• _EXERCISE INSTRUCTIONS_: Give the number of lines in the data below where the string "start" occurs, and nothing else.

+ + + +

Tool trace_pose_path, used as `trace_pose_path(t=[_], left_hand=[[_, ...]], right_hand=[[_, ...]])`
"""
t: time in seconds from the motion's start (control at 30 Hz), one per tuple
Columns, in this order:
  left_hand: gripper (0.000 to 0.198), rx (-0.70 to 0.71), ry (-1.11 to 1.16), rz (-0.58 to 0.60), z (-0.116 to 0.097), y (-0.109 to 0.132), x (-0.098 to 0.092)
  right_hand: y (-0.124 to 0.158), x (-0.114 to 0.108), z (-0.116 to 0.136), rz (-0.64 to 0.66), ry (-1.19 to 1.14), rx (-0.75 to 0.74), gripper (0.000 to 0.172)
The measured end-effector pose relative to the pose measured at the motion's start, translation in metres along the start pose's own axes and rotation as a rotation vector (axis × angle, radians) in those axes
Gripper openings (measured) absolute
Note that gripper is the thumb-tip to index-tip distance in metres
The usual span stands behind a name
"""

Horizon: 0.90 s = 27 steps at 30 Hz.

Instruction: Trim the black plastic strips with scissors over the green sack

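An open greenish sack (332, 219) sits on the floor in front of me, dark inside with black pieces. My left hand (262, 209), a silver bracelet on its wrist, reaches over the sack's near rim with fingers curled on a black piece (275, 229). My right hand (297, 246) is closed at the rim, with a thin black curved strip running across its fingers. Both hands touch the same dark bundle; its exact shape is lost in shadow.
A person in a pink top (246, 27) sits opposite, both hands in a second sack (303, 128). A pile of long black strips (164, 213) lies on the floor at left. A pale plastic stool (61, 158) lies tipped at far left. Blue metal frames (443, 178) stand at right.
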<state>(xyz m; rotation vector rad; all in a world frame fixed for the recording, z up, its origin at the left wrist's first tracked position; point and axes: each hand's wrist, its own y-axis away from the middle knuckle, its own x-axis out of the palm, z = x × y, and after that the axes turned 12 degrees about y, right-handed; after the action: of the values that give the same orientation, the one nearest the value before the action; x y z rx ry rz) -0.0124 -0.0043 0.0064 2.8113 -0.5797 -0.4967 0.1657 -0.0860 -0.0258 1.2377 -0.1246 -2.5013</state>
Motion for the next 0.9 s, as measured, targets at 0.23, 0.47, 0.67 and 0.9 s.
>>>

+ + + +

• _ANSWER BOX_: 2